I was a simple girl, from simple means. Well ok, ill admit we were verry well off, my father being a lord and all. My name is Elizabeth Raven, Daughter of Natilee Raven, and Robert Raven, And i'd like you to know my side of the story.
He was born about three months before me, Sebastian Kei that is, and boy was he somethin. We knew our places of coarse, me being a proper young lady, and he, being a servant under my mother, but we didnt let it stop us from having fun. Soon i began school, i hated it. All the city girls would make fun of me because of the plantation i lived on. I mad a vow my verry first day that i would show them what i was made of.
Years went by and i realised i had a strange feeling inside my heart, love. No, not for any city boy, but for my dear Sebastian. My mistake was telling my secret to Ella May, the meanest of the city girls. She went and wooed my Sebby, I go to retrive him from his room and there they were, eating face. I ran away crying of coarse, and when he came to my room i slapped him. Ok it was not the best behavior, i know... but at the time i was so emotionally imbalanced i didnt know what to do, and as he was walking out the door i said, " I also don't know if I love you or not...". Yes i know, verry romeo and juliet, eventually we made up though.

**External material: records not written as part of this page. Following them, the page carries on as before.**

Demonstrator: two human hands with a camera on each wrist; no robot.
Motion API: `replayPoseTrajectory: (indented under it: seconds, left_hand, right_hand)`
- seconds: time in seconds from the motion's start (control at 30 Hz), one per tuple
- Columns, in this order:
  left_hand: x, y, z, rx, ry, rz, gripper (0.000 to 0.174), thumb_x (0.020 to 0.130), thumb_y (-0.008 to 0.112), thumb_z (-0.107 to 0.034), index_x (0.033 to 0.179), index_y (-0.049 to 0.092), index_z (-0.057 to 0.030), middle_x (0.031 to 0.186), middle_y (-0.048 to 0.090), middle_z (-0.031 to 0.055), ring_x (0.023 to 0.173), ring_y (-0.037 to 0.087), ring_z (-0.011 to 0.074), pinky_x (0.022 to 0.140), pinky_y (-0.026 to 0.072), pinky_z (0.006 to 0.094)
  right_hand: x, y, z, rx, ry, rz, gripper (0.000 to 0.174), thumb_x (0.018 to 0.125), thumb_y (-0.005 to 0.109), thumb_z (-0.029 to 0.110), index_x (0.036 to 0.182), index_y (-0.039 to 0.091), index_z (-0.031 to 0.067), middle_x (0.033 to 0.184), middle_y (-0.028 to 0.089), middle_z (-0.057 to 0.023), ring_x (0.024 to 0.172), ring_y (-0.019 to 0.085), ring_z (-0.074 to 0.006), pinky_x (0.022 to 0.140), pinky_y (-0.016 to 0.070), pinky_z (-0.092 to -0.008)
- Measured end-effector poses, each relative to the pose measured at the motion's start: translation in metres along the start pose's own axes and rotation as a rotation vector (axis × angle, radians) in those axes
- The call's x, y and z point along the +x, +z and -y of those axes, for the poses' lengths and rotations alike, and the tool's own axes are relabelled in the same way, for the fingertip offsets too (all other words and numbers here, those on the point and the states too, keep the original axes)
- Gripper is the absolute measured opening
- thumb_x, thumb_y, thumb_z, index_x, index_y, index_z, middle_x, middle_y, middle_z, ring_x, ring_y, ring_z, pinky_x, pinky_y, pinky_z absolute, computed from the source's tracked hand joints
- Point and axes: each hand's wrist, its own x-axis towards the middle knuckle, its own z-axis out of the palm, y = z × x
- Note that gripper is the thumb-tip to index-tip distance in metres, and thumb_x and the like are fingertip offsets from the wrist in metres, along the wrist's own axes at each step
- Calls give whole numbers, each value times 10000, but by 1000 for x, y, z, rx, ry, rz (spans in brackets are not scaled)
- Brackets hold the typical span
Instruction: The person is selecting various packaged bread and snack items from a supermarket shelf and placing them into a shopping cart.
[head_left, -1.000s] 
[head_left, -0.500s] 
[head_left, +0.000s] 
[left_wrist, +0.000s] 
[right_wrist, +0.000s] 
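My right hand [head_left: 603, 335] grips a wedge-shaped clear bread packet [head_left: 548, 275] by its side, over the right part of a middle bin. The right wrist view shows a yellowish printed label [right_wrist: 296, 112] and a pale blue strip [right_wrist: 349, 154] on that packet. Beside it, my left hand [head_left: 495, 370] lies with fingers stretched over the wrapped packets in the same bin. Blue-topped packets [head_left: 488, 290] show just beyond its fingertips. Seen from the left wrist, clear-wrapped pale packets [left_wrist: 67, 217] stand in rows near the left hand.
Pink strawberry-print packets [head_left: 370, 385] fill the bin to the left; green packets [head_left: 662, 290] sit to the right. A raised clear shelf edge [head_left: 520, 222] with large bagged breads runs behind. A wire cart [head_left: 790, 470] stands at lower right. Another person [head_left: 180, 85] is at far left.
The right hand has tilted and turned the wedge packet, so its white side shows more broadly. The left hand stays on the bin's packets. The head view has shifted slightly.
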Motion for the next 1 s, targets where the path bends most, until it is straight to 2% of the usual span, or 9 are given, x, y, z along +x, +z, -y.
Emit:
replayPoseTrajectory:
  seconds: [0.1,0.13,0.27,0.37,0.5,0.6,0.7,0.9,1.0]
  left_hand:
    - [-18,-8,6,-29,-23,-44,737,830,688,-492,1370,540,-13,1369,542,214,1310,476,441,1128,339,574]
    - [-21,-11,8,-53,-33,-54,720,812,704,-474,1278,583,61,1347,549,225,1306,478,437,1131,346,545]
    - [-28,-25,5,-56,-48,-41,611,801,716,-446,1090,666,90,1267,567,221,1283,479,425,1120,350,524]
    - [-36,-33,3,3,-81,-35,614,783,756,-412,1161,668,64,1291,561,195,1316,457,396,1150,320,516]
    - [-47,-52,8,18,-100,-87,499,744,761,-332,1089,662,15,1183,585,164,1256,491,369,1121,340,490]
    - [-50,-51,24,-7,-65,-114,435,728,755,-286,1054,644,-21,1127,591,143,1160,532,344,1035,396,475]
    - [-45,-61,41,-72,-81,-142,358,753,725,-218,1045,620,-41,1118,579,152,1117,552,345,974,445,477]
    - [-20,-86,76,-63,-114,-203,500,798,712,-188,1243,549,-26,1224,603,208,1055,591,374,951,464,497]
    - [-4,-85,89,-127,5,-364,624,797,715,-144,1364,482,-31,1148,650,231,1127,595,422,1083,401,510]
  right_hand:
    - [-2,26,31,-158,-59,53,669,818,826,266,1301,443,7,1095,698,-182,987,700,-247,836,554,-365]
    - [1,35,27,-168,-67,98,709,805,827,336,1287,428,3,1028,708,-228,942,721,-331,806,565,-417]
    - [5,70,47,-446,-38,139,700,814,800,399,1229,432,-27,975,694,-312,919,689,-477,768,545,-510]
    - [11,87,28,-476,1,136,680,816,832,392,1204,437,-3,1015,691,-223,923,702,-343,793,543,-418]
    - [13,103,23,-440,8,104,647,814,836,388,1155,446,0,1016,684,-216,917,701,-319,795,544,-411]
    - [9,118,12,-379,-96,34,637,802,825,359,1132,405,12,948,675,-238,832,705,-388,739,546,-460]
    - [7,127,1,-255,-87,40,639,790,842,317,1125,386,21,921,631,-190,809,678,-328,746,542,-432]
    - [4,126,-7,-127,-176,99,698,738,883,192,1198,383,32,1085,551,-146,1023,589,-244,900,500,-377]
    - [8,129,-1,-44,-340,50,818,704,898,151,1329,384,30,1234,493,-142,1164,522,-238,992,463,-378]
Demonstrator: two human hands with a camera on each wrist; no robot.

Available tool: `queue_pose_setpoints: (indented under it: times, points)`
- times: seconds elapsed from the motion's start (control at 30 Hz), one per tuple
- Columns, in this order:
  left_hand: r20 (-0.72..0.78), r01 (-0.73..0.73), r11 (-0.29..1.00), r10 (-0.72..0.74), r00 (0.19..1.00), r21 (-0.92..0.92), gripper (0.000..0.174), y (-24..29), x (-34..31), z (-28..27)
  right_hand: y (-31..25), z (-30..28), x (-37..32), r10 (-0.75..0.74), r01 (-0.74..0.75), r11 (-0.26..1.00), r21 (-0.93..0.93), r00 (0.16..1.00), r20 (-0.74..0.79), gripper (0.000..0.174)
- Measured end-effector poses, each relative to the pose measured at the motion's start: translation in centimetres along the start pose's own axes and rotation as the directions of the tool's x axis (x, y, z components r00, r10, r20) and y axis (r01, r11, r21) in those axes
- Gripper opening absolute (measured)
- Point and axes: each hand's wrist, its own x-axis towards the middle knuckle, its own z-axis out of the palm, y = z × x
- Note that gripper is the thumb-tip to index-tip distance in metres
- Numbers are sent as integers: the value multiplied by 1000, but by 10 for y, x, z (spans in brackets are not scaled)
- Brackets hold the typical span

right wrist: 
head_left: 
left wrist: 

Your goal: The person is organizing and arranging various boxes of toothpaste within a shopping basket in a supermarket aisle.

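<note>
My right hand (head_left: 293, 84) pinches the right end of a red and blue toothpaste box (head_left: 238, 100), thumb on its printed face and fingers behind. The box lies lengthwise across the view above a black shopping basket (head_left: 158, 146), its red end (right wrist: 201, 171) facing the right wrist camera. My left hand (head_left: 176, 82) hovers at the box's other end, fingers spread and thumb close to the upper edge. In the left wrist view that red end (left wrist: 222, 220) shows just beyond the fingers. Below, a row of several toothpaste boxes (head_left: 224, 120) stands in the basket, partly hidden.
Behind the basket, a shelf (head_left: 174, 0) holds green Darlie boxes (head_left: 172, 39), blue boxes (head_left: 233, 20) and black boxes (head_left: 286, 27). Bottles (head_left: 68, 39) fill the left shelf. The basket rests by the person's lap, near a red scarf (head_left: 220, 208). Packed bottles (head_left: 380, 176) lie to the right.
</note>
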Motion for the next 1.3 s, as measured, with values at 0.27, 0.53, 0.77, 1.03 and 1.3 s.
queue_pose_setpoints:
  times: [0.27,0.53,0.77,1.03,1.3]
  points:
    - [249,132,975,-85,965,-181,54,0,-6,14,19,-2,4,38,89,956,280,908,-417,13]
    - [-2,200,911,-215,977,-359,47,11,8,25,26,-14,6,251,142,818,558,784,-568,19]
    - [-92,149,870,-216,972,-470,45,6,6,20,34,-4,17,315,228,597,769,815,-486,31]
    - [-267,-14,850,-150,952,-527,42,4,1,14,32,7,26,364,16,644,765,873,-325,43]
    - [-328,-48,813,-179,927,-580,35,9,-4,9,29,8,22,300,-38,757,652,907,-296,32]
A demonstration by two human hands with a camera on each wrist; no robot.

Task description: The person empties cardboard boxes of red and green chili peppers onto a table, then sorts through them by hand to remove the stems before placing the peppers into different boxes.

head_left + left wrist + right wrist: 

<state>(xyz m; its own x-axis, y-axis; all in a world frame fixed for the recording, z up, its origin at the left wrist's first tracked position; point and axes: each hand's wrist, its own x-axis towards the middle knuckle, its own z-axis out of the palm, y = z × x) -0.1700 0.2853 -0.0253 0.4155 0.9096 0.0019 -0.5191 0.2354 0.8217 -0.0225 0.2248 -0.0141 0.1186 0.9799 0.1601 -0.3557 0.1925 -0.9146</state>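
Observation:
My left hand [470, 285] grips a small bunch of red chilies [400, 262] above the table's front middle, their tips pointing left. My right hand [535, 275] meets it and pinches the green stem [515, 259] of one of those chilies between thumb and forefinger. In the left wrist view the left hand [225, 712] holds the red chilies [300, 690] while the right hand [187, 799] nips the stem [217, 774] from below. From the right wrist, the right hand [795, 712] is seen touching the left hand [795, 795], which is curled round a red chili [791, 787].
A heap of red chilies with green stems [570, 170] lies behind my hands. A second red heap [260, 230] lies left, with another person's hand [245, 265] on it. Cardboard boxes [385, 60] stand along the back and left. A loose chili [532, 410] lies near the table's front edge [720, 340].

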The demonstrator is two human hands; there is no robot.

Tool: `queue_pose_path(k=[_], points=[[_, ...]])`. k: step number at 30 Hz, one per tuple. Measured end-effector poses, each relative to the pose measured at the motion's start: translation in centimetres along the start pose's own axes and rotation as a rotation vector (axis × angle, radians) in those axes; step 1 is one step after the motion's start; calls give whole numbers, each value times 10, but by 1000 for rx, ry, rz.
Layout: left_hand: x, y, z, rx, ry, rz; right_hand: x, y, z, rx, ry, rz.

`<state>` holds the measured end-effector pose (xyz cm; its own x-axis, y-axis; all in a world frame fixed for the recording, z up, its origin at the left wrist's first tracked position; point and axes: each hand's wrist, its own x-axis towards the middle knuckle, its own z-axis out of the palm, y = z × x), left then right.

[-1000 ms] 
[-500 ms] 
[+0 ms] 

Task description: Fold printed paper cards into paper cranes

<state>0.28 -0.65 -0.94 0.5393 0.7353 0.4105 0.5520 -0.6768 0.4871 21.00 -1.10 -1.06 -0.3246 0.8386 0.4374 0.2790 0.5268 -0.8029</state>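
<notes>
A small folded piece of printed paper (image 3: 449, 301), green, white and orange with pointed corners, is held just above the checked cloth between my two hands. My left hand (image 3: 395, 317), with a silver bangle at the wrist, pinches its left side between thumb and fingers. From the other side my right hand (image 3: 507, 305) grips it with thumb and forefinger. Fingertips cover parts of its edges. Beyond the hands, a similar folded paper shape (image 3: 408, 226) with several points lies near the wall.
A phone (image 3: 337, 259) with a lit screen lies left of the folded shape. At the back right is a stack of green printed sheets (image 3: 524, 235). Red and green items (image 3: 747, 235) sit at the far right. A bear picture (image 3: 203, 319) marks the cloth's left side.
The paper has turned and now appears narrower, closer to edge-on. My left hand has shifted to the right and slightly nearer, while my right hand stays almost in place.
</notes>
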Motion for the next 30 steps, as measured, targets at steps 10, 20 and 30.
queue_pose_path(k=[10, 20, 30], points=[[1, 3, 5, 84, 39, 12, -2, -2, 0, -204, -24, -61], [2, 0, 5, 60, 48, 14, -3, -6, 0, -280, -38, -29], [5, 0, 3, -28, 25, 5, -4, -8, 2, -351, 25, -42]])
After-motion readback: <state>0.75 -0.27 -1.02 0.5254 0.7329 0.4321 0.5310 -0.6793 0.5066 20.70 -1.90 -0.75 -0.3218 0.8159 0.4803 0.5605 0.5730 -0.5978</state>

It was Three weeks before my sixteenth birthday and i was so excited, mainly because my father said that i could let soutors court me at that age, and i wanted Sebastian to be the first man to ask for my hand. He came to me and i greeted him cheerfully, but soon our conversation became grim. He had to leave. The mext day. I was devistated...
Five years past and i had been seeing a traveling man, Aiden Atlas. I had also aquired a best friend,Aridaia Mitchell. My twenty first birthday was comming up and i wanted to through a party. No not just a party, A Masqurade Ball! Sebastian arrived a month before my Ball and, with his new found buttler training, was helping me prepair. He confided in me like old times and I trully felt complete, he also explained how he still loved me. I took advantage of his emotions...
The night of my Ball was... a bit... Hazy. I remember hatred, murder, and a verry bloody buttler.